Image Credits: Smith Collection/Gado / Getty Images

At first blush, the $12 billion Intuit-Mailchimp deal might not make a heck of a lot of sense. But people tend to pigeonhole companies, and in this case they might see Intuit as purely a financial software company and Mailchimp as an email marketing firm and nothing more. If that’s as far as your perspective goes, the deal is confusing. From a wider lens, however, there’s more to both companies than you might think.

Let’s start with Intuit. If you go to the company website and scan the product set, it’s clearly all about managing finances for consumer and small businesses alike. The latter category appears to be what the company wants to exploit and expand upon with this deal.

Prior to yesterday’s news, Intuit’s biggest acquisition had been on the consumer side buying Credit Karma for $7.1 billion last year. That deal gave the company’s customers a way to access their credit scores outside of the big three reporting companies: Experian, Equifax and TransUnion. Apparently not content with only that transaction, it set its sights on Mailchimp to throw some money at the business side of the house.

Mailchimp, a company that famously bootstrapped from zero to $12 billion, has been expanding upon its core email marketing functionality for the last couple of years now, at least partly via six acquisitions it’s made since 2019, with two coming that year, another three last year and finally one so far this year.

Today, it is aiming squarely at the sales and marketing needs of a small business customer with a variety of tools from marketing automation to CRM and website design to analytics. While these various features are probably minor revenue generators compared to the core email marketing business, with Intuit’s financial resources it can (and probably will) expand these parts of the platform.

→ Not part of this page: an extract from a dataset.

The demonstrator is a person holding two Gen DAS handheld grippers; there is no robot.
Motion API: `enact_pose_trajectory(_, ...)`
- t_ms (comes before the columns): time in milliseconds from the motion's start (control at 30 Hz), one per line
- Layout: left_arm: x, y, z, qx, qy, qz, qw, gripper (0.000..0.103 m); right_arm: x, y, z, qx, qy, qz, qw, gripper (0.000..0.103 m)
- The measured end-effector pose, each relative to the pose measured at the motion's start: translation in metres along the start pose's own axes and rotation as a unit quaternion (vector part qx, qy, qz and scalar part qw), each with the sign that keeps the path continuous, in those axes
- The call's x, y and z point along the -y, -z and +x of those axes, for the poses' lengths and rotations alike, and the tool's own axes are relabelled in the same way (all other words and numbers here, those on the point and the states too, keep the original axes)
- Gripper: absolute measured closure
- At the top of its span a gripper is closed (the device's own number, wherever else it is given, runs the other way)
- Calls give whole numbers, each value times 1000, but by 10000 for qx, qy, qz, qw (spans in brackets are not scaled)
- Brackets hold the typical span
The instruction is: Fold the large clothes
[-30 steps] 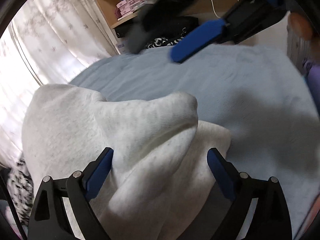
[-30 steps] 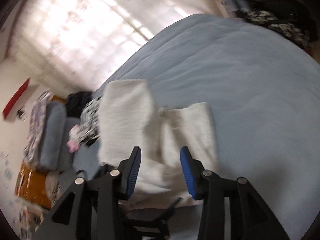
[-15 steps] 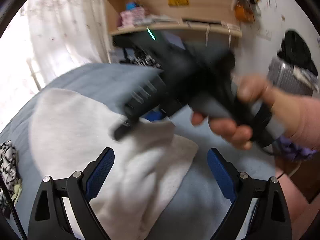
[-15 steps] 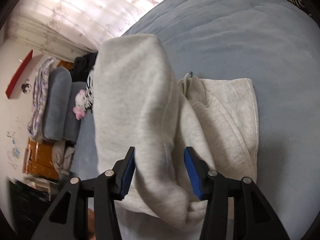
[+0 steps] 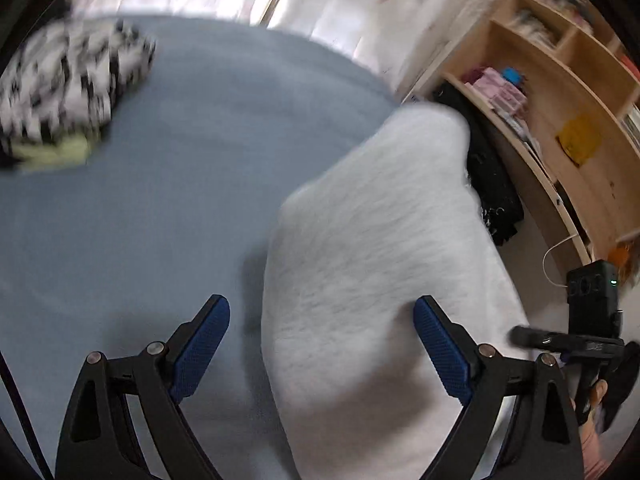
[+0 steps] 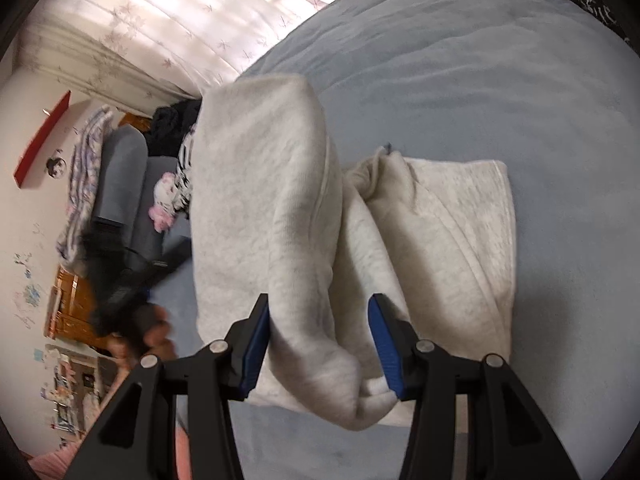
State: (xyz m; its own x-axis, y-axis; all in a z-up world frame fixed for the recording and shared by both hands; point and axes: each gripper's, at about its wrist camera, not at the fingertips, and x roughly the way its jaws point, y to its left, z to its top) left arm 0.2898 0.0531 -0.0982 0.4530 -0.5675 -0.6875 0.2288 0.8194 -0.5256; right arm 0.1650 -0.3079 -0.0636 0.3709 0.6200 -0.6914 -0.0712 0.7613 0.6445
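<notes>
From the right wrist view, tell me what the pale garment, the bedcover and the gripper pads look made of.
Pale garment: soft heathered knit, likely cotton fleece; matte, thick rolled folds.
Bedcover: blue-grey plush fabric, fuzzy nap.
Right gripper pads: blue, finely textured, probably rubber or plastic.

Count, bed and surrounds

One pale grey sweatshirt on one blue bedspread; one black-and-white patterned garment; one wooden shelf unit; two grippers, left gripper and right gripper; one pink plush toy.
</notes>
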Motion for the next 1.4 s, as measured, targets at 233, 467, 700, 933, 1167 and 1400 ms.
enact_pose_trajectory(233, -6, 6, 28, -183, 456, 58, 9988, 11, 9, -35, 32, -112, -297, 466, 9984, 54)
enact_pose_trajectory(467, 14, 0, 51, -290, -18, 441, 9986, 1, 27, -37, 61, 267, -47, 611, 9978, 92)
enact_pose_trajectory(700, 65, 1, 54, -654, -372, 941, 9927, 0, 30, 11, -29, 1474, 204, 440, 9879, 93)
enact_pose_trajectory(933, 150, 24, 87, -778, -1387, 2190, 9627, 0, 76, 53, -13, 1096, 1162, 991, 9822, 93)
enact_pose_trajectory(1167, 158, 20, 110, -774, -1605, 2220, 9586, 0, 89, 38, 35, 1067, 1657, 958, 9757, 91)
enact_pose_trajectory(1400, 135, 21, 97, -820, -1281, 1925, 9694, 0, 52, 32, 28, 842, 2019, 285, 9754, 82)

Laurie McCabe, co-founder and partner at SMB Group, says the deal signals a shift toward a broader SMB market as the company moves beyond finance. “Intuit is positioning itself to become a hub for everything small businesses need to manage their finances and grow. They stayed out of the marketing and sales area for a long time, but I think at this point it represents a big opportunity for Intuit to extend its value for small businesses. After all, companies want everything to work together and this will ensure that these two [companies] do,” McCabe told me.

Brent Leary, founder and principal analyst at CRM Essentials says the two companies should actually fit well together. “Marrying the meat and potatoes of managing finances and accounting with a trusted email marketing platform is a costly but important way for Intuit to deepen the relationship they have with these small businesses in a way not many other companies can claim to do,” Leary said.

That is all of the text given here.